The burgeoning club, however, started to outgrow its space at the Pourhouse - although a cadre of players still line up to play almost every afternoon.

So four years ago, Force started looking around: vacant land, parking lots - and Fort Worden came to mind.

Along NCO Row was a flat area he thought could accommodate numerous courts, he said. But he knew the powers-that-be at the park probably wouldn’t be too keen on contributing so much land to a sport that’s played by so few and so sporadically.

So he pitched a proposal for multi-purpose, multi-generational activity courts.
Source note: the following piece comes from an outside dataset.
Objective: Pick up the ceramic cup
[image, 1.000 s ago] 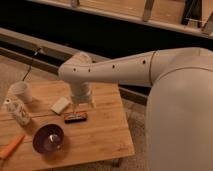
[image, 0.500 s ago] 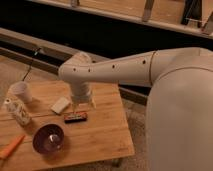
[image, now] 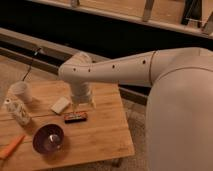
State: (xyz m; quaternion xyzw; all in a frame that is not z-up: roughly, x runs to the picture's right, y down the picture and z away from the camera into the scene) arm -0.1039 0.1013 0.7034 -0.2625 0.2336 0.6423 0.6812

The Special Olympic bocce team uses the courts - and when hundreds of players descend on town for either it or pétanque, Fort Worden reaps the benefits, as well.

The fort invested $20,000 into the project; the Alliance another $6,000. Tournaments have attracted enough people to enable them to raise about $10,000 for building restoration needed there, Force said.

National acclaim

Holm and Howe learned to play on the Pourhouse terrain, perfecting their skills by watching YouTube videos.

“At the beginning level, it’s all about trying to get close to the jack,” Holm said. “Then it moves to, ‘Well, we can shoot (intentionally strike another boule).’ At the highest level it’s all about hitting the carreau en place - the perfect shot.”

The terrain at Fort Worden suits the needs of the numerous teams in competition, but the popular bar on the beach provides a more social ambience that attracts people to the game.

Force said it’s a phenomenal feat that someone who has only played for seven years takes home the national medal.

It had always been a goal of Holm’s to win a national tourney, but he and Howe got off to a rough start that morning, losing two of the three rounds they played. But they pulled it together in the afternoon, Howe said.

“I was over the moon happy,” she said. “We were struggling in the morning and we pulled it together in the afternoon to win.”

“Teamwork,” Holm said, grinning at the memory. “I felt fantastic. It was one of my biggest goals, to win nationals with Bekah. For us, as a couple, to win at national champions? I felt elated. All the hard work paid off. We did it.”